A GNR é pioneira, no Brasil, na injeção de biometano na rede estadual de gás canalizado. Entrou em operação em 2018 e é responsável hoje por até 20% do gás movimentado na rede da Cegás, diariamente. A expectativa é que o projeto piloto, na usina, sirva de subsídios à regulamentação da qualidade do gás renovável. A agenda regulatória da ANP, para 2024, prevê a revisão das resoluções sobre as especificações do gás natural e do biometano. Thales Motta explica que, até então, a GNR injetava o biometano diretamente na rede da Cegás. Alguns consumidores, a depender da localização dentro da rede da concessionária, por uma questão da diferença de pressão entre as duas moléculas dentro dos gasodutos, eram abastecidos 100% pelo gás renovável, enquanto outros consumiam apenas gás fóssil. O projeto piloto permite, desde o mês passado, que o biometano seja misturado ao gás natural antes de entrar na malha de gasodutos. Como o gás fóssil possui um poder calorífico maior, o mix ajuda a compensar a redução do poder calorífico autorizada para o gás renovável. Todo o gás entregue aos consumidores cearenses passa a ser regido, agora, pelas especificações do gás de origem fóssil – presentes na Resolução ANP 16/2008. Na prática, significa que a planta de biometano possa aumentar o aproveitamento dos volumes de biogás que antes, eventualmente, fugiam das especificações e eram descartados. “O grande ganho do projeto é reduzir perdas, estamos jogando energia fora… Não faz sentido entrarmos em regras tão rígidas que façam com que percamos eficiência e geremos impactos ambientais que entendemos nesse momento que não são mais possíveis”, disse a superintendente de Biogás e Energia da Marquise Ambiental, Suzana Marinho, à agência epbr.
A flexibilização dos índices de qualidade do biometano tem precedente na própria indústria do gás natural, com o aval da ANP à flexibilização dos teores mínimos de metano na Unidade de Tratamento de Gás de Caraguatatuba, por exemplo, que permitiu à Petrobras aumentar a oferta de gás ao mercado, por meio do Rota 1. Essa autorização está em discussão, atualmente, na revisão da regulação sobre a qualidade do gás pela agência reguladora.
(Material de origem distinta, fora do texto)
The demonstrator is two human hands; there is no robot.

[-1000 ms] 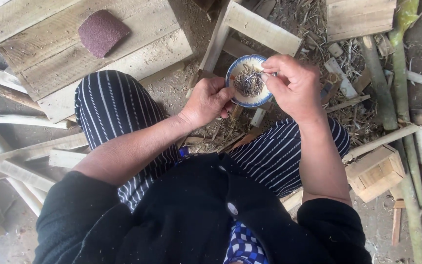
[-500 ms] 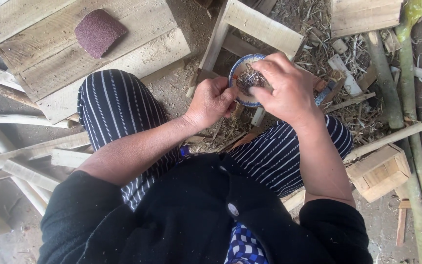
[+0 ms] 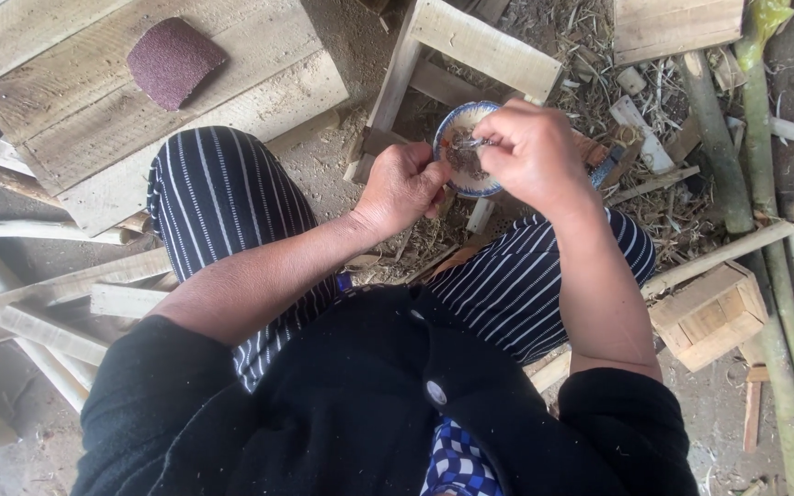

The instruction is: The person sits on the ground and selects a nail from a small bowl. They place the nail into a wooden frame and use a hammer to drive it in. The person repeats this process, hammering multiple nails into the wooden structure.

A presidente da MDCPar, Manuela Kayath, afirma que o aumento do aproveitamento do biogás da planta está alinhado com os compromissos do Pacto Global do Metano – que calcula que reduzir as emissões de metano causadas pelo homem em 30% nesta década, a partir dos níveis de 2020, evitaria pelo menos 0,2°C no aquecimento global até 2050. “Se capturamos mais [biogás], reduzimos as emissões fugitivas de metano”, comentou. O presidente da Cegás, Miguel Nery, por sua vez, afirmou que a qualidade, para o consumidor, não muda e que os resultados do projeto piloto podem representar “um forte incentivo para produção competitiva do biometano”. A GNR Fortaleza possui contrato, hoje, para fornecimento de até 100 mil m3/dia para a Cegás. Atualmente, a produção da planta é da ordem de 85 mil m3/dia. A empresa tem planos de ampliar a unidade para até 120 mil m3/dia, num projeto que se beneficiaria da flexibilização das especificações, mas que está planejado para ocorrer independente disso, diante do aumento da carga de resíduos recebida pelo aterro.